**Your goal**
In the entries below, count each line holding the word "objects". Answer with the total alone.

START Source material

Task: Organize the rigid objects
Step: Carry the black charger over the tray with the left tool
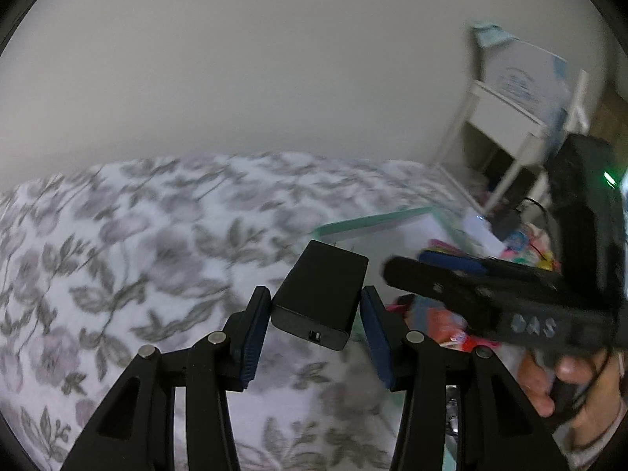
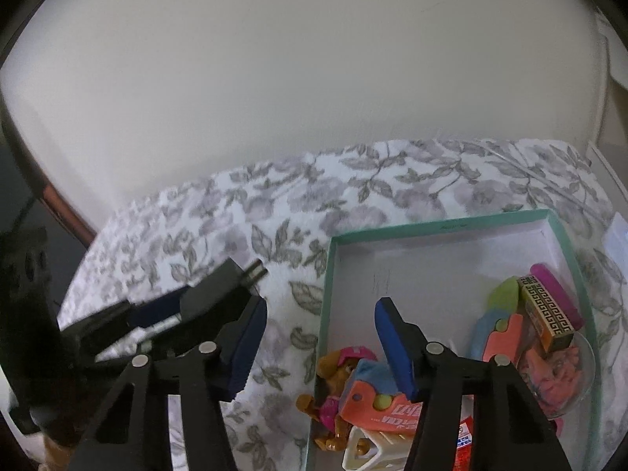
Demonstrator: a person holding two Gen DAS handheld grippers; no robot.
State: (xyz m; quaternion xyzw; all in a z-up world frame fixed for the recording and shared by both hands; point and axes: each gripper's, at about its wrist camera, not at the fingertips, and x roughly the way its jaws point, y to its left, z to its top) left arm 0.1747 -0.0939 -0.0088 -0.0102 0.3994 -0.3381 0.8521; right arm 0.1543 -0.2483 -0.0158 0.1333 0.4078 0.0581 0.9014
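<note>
Black charger [image 1: 320, 298] clamped in left gripper [image 1: 316, 320], lifted over the floral bedspread [image 1: 117, 235] just left of the teal box [image 2: 443, 225]; long axis along the fingers, prongs forward, port end toward camera. Right gripper [image 2: 320, 337] angled down over the box's left wall, jaws part-open, holding nothing.

We saw a black charger block [image 1: 320, 294] tilted above the floral bedding. Our teal-rimmed box [image 2: 439, 227] held bright toys
</note>
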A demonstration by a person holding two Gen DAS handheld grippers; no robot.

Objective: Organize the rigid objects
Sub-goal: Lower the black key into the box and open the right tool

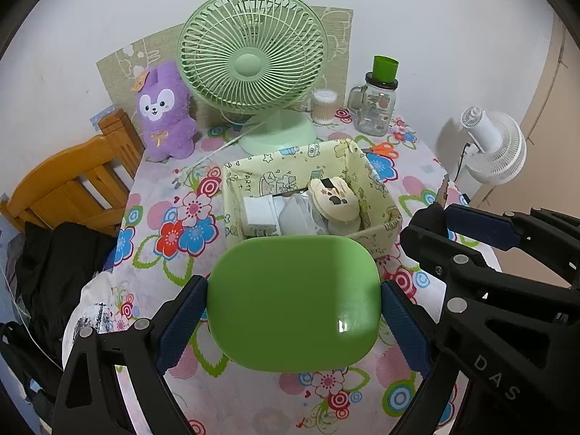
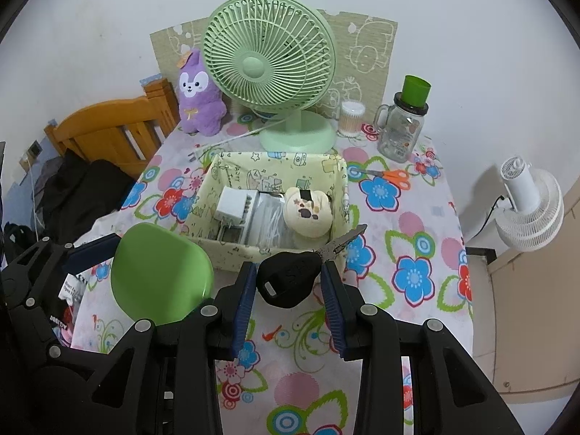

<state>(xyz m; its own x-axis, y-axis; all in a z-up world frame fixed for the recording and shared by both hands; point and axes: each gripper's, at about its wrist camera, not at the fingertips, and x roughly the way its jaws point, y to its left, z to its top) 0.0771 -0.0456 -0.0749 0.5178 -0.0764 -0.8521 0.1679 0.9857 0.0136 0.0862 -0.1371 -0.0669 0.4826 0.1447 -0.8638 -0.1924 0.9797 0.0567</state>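
1. Green lid (image 1: 294, 302) sits in the lower centre of the left wrist view, gripped at its two sides by the left gripper (image 1: 293, 313), jaws wide.
2. Fabric storage box (image 2: 337, 166) stands mid-frame on the floral tablecloth (image 2: 409, 224).
3. Right gripper (image 2: 288, 282) holds the black key (image 2: 288, 279), jaws narrow, lower centre.

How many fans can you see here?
2. A green desk fan stands at the back of the table, behind the fabric box. A white fan is beyond the table's right edge. Others may be out of view.
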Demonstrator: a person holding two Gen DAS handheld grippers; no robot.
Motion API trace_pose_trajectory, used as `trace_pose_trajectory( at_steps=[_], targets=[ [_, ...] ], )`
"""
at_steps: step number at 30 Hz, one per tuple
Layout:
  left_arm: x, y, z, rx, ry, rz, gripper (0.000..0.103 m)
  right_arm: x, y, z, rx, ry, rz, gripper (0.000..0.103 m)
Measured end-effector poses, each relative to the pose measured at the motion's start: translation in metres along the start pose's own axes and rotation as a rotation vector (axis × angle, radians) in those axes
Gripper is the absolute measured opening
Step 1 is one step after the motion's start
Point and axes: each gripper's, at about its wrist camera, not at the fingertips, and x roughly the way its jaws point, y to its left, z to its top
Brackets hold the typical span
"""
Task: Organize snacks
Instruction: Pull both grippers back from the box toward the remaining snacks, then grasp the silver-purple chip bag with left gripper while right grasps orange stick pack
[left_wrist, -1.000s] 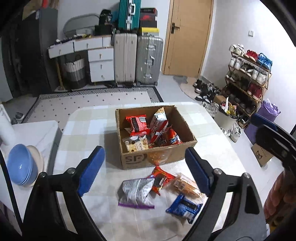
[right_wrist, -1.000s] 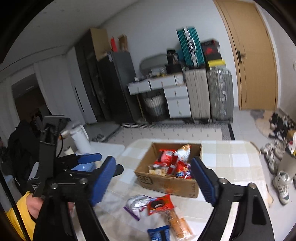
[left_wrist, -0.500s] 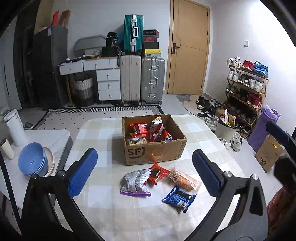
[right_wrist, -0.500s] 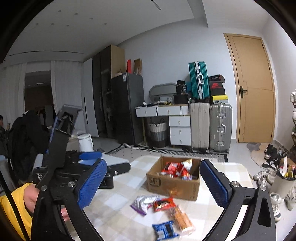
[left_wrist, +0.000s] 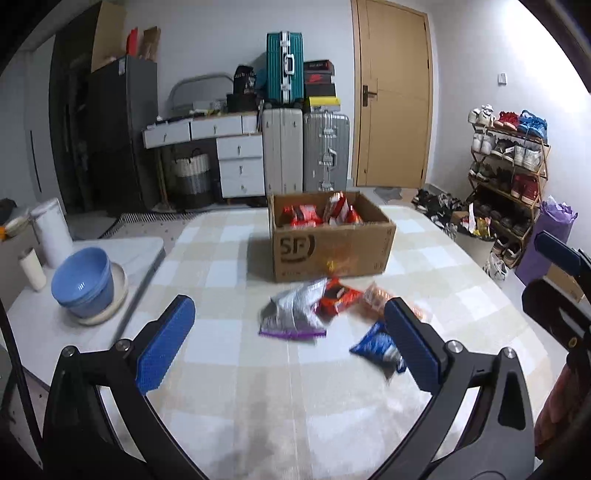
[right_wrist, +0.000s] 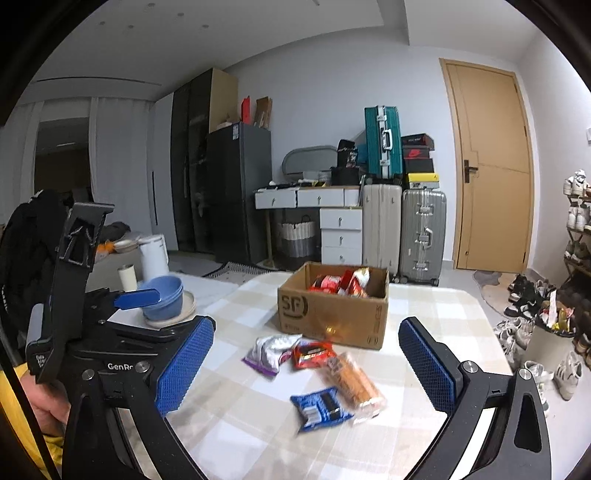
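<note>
1. Both grippers stand wide with nothing between the jaws: left gripper (left_wrist: 288, 343) and right gripper (right_wrist: 306, 358) hang over the near end of the table, short of the snacks. Jaws have just been opening, nothing between them; probably readying for a pick.
2. Table with pale checked cloth (left_wrist: 229, 258) carries everything; low white side table (left_wrist: 110, 251) sits to its left.
3. Brown cardboard box marked SF (left_wrist: 332, 251) sits mid-table, open top, red and white packets already inside (left_wrist: 317, 216). Judged: this is the collecting bin, so part of the job looks done.
4. Stack of blue bowls (left_wrist: 83, 284) on a pale plate sits on the side table, well apart from the snacks; not part of the task as far as I can tell.
5. Four loose packs lie on the cloth just in front of the box, close together, within reach of either hand:
   - silver foil bag with purple edge (right_wrist: 269, 349), leftmost.
   - long clear pack of orange biscuits (right_wrist: 354, 380), touching the blue pack.
   - red wrapped snack (right_wrist: 312, 352), beside the foil bag.
   - blue cookie pack (right_wrist: 319, 406), nearest the grippers; in the left wrist view the left gripper's right finger partly covers it.
6. Judged: these four remain to go in the box.
</note>
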Motion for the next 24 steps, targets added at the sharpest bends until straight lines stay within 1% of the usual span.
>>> trace_pose_trajectory(
  at_steps=[3, 5, 10, 13, 20, 24],
  targets=[
    [0.012, 0.003, -0.009, -0.015, 0.047, -0.008, 0.102, 0.008, -0.003, -0.005, 0.017, 0.028, -0.008, 0.102],
    [0.021, 0.005, -0.010, -0.028, 0.072, -0.015, 0.102, 0.014, -0.007, -0.007, 0.048, 0.041, 0.007, 0.102],
    [0.044, 0.003, -0.010, -0.012, 0.124, -0.005, 0.102, 0.026, -0.013, -0.013, 0.064, 0.076, 0.006, 0.102],
    [0.061, 0.007, -0.012, -0.040, 0.165, -0.016, 0.102, 0.033, -0.018, -0.017, 0.084, 0.090, 0.017, 0.102],
    [0.108, 0.019, -0.010, -0.076, 0.239, -0.014, 0.102, 0.059, -0.036, -0.031, 0.139, 0.153, 0.006, 0.102],
    [0.144, 0.022, -0.005, -0.069, 0.273, -0.016, 0.102, 0.074, -0.045, -0.042, 0.179, 0.192, 0.009, 0.102]
  ],
)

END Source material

**Written solution**
2